WHAT YOU WILL DO: Each entry must appear again exactly as it does in the source.

INFORMATION SUPPLIED:
################
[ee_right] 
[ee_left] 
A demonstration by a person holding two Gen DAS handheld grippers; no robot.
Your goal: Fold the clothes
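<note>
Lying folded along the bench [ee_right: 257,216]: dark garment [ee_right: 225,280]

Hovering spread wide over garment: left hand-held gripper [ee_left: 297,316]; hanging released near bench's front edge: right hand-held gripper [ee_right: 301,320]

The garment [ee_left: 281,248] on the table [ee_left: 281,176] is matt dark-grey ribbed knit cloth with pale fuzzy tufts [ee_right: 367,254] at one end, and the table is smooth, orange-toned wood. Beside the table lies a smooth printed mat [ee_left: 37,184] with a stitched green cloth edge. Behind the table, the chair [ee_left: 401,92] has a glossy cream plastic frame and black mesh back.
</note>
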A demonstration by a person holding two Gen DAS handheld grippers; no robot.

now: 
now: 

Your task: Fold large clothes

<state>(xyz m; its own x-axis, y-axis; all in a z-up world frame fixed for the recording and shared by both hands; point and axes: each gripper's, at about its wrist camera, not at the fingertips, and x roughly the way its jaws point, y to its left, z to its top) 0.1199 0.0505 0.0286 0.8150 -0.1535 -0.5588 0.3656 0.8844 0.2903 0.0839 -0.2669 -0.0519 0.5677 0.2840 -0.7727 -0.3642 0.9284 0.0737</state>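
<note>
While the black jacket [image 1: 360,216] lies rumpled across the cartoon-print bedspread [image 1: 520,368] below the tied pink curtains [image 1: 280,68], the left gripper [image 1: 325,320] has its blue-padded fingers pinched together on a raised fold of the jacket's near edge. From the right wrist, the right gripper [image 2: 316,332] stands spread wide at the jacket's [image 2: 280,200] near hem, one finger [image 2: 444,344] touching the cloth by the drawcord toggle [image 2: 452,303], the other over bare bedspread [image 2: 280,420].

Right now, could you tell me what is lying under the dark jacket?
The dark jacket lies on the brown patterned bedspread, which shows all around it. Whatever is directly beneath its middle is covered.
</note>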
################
YOUR RESPONSE:
[ee_right] 
[ee_left] 
A demonstration by a person holding two Gen DAS handheld grippers; no robot.
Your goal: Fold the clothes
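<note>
Lying folded along the bench [ee_right: 257,216]: dark garment [ee_right: 225,280]

Hovering spread wide over garment: left hand-held gripper [ee_left: 297,316]; hanging released near bench's front edge: right hand-held gripper [ee_right: 301,320]

The garment [ee_left: 281,248] on the table [ee_left: 281,176] is matt dark-grey ribbed knit cloth with pale fuzzy tufts [ee_right: 367,254] at one end, and the table is smooth, orange-toned wood. Beside the table lies a smooth printed mat [ee_left: 37,184] with a stitched green cloth edge. Behind the table, the chair [ee_left: 401,92] has a glossy cream plastic frame and black mesh back.
</note>
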A demonstration by a person holding two Gen DAS handheld grippers; no robot.

now: 
now: 

Your task: Fold large clothes

<state>(xyz m; its own x-axis, y-axis; all in a z-up world frame fixed for the recording and shared by both hands; point and axes: each gripper's, at about its wrist camera, not at the fingertips, and x roughly the way its jaws point, y to its left, z to its top) 0.1199 0.0505 0.0286 0.8150 -0.1535 -0.5588 0.3656 0.8844 0.2903 0.0839 -0.2669 -0.0519 0.5677 0.2840 -0.7727 -0.3642 0.9284 0.0737</state>
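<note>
While the black jacket [image 1: 360,216] lies rumpled across the cartoon-print bedspread [image 1: 520,368] below the tied pink curtains [image 1: 280,68], the left gripper [image 1: 325,320] has its blue-padded fingers pinched together on a raised fold of the jacket's near edge. From the right wrist, the right gripper [image 2: 316,332] stands spread wide at the jacket's [image 2: 280,200] near hem, one finger [image 2: 444,344] touching the cloth by the drawcord toggle [image 2: 452,303], the other over bare bedspread [image 2: 280,420].

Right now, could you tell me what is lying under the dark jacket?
The dark jacket lies on the brown patterned bedspread, which shows all around it. Whatever is directly beneath its middle is covered.
</note>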

The answer has now been finished.